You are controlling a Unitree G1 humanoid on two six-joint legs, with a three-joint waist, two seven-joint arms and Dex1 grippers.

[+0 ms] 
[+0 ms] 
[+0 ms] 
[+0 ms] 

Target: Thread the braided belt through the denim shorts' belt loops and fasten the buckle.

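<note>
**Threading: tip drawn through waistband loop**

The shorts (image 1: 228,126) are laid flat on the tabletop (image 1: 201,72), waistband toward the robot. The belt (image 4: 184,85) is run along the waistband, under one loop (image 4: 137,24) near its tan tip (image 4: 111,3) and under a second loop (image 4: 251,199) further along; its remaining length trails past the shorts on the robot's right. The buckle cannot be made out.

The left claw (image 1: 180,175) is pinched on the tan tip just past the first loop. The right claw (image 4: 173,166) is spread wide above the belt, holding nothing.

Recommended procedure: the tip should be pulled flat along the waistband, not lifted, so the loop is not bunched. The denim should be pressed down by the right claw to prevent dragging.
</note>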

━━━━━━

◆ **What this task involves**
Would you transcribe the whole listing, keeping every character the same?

◆ **Exercise response**
You are controlling a Unitree G1 humanoid on two six-joint legs, with a three-joint waist, two seven-joint arms and Dex1 grippers.

[+0 ms] 
[+0 ms] 
[+0 ms] 
[+0 ms] 

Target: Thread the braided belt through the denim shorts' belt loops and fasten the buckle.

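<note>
**Threading: tip drawn through waistband loop**

The shorts (image 1: 228,126) are laid flat on the tabletop (image 1: 201,72), waistband toward the robot. The belt (image 4: 184,85) is run along the waistband, under one loop (image 4: 137,24) near its tan tip (image 4: 111,3) and under a second loop (image 4: 251,199) further along; its remaining length trails past the shorts on the robot's right. The buckle cannot be made out.

The left claw (image 1: 180,175) is pinched on the tan tip just past the first loop. The right claw (image 4: 173,166) is spread wide above the belt, holding nothing.

Recommended procedure: the tip should be pulled flat along the waistband, not lifted, so the loop is not bunched. The denim should be pressed down by the right claw to prevent dragging.
</note>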

The answer requires no additions.